The point is, try to balance the (probable) sensory overload with calming alternatives.
New place?…surround them with (familiar) family.
New family?…surround them with a familiar place.
If you’re heading to Disneyworld (lots of sensory), plan to eat in your hotel room each evening, and let them do what calms them. Give them options…some space.

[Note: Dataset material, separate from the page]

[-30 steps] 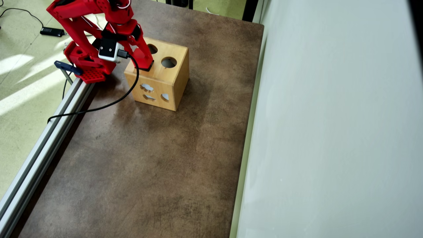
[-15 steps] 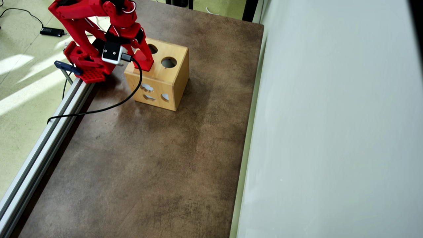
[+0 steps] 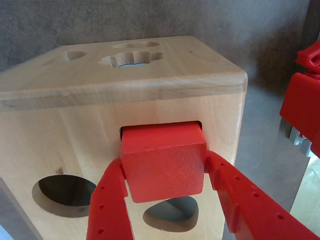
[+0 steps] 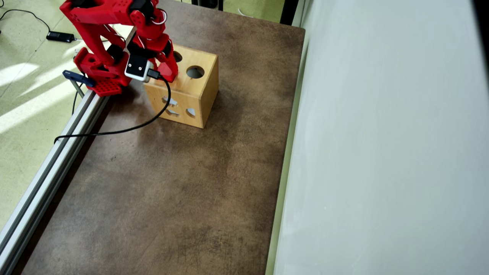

(For instance)…On one trip M took with us, I could tell he was exhausted. So that morning, instead of heading out according to plan, we decided that my husband would go eat with our friends, and I would remain at the hotel with M. It gave him a chance to play quietly for a while, and he was calm(er) by lunch. That brief adjustment helped M make it till we left the next morning.
As you can see, it doesn’t always go smoothly, but as with frugality, if you do your best to think ahead, it helps make the end result work out better.
And if they get unsettled, don’t ignore it…address it. Find out what’s wrong. Teach them how to function through what they’re experiencing….(if it’s possible).
Main thing to remember is, a vacation is meant to be enjoyed.
So find the purpose…then make a plan.